I also managed to keep a balance on what i eat, which is a good thing.


----------



## mind_games (Nov 30, 2008)

Keep it up John Kas!


----------



## John Kas (Feb 5, 2014)

Every time theres holidays like christmas sometimes i feel so nostalgic and sad about the past, about my loneliness and what could i have achieved if i didnt have SA issues and was a normal guy like everybody else. Social anxiety makes us feel like underachievers, losers and mean.

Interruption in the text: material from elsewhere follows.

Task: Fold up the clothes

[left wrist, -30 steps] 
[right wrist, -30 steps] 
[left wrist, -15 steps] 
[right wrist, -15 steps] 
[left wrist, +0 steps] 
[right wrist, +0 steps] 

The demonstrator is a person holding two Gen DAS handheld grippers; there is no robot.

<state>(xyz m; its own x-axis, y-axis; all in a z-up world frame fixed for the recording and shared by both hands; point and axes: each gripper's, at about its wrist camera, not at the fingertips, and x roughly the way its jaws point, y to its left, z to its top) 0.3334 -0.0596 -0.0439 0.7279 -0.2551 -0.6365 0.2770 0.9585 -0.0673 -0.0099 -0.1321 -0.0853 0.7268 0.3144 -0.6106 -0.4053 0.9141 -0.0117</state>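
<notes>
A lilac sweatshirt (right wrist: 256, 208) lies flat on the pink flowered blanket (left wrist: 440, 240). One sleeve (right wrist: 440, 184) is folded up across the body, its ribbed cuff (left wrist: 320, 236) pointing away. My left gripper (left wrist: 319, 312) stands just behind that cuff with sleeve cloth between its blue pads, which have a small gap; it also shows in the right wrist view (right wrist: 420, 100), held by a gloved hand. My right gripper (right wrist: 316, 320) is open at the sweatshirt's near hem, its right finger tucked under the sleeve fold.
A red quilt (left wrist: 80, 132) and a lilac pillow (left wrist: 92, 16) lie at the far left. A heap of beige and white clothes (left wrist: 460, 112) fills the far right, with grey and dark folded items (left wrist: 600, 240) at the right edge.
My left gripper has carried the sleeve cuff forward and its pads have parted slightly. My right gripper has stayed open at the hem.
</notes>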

I say mean because when you have SA you sometimes feel like jealous of others and their achievements.

For example, i logged in to my facebook account some days ago and noticed an old school-mate is now travelling around Europe, uploading pictures of himself and his international friends from Poland, and Spain and Germany... when i saw his pictures i felt so sad and depressed, because i could be just like him if i ever really tried to, instead i chose the easy life of getting fatter and fatter and isolated from the world.

Have you ever logged into facebook and feel jealous of someone you know because of his achievements, too?

It really saddens me that i wasted (and still wasting) my time in front of a computer playing videogames like Skyrim or some mmorpg rather than pursuing meanigful activities in my life like visiting other countries, getting more friends etc. Now, what worries me most is that not only i feel sad about myself every time i see those pictures of my old school-mates, but i also feel like i hate him. And i dont want to end up like a miserable hater... which i already am... i guess 

I also failed miserably on the shop goal... i havent even set foot on my shop the last week...actually the last time i went to the shop was in my last post above...

At least i had the gym to make me feel better, every time i exercise i feel like i'm losing weight anfd my muscles are growing but the last 4 days i stopped the gym too and surrender to eating junk foods again D: which is a really dissapointing fact. And the fact that the gym closed for the holidays is not really an excuse. And those m&m are so tasty 

The gym will reopen in 2 of January, this Friday. I plan on visiting it of course. At least now that i am acquiainted with the trainers there im not so anxious.


----------



## scubadiver007 (Dec 27, 2014)

I personally think your priority should be to lose weight and not to worry about talking to strangers since I think it would be your weight that is stopping you. Playing computer games means you still repress the motivation and drive by saying to yourself how much it will improve your life.

This should be of some inspiration (a recent story from my local paper):

Lady loses 3 stone in nine months


----------



## John Kas (Feb 5, 2014)

*It happened 10 minutes ago*

I just went out to the balcony, to see the city. I turned left, to see the mountain. I was suprised: the whole mountain was covered in snow. I rarely get to see snow where i live, so i love snow since my youth age.

A sudden emotion of sadness overwhelmed me though, because i desperately want to visit the mountain and..you know, play with the snow  but i dont have friends. And i wont go alone. I tried to tell my parents to visit the mountain this weekend but they might be busy. And the snow wont wait till' weekend.

Its so hard not to be able to find a way to enjoy what life has to offer. But if you have social phobia issues you cant do things by yourself and you need others (family,) to do things together. I wonder when i will ever touch and feel a little snow in my life, again...


----------



## scubadiver007 (Dec 27, 2014)

With safety in mind, yes you can go to that mountain alone. All you need to do is give yourself the permission.

Western society is so hung up about having to do things with other people.


----------



## mind_games (Nov 30, 2008)

scubadiver007 said:


> With safety in mind, yes you can go to that mountain alone. All you need to do is give yourself the permission.
> 
> Western society is so hung up about having to do things with other people.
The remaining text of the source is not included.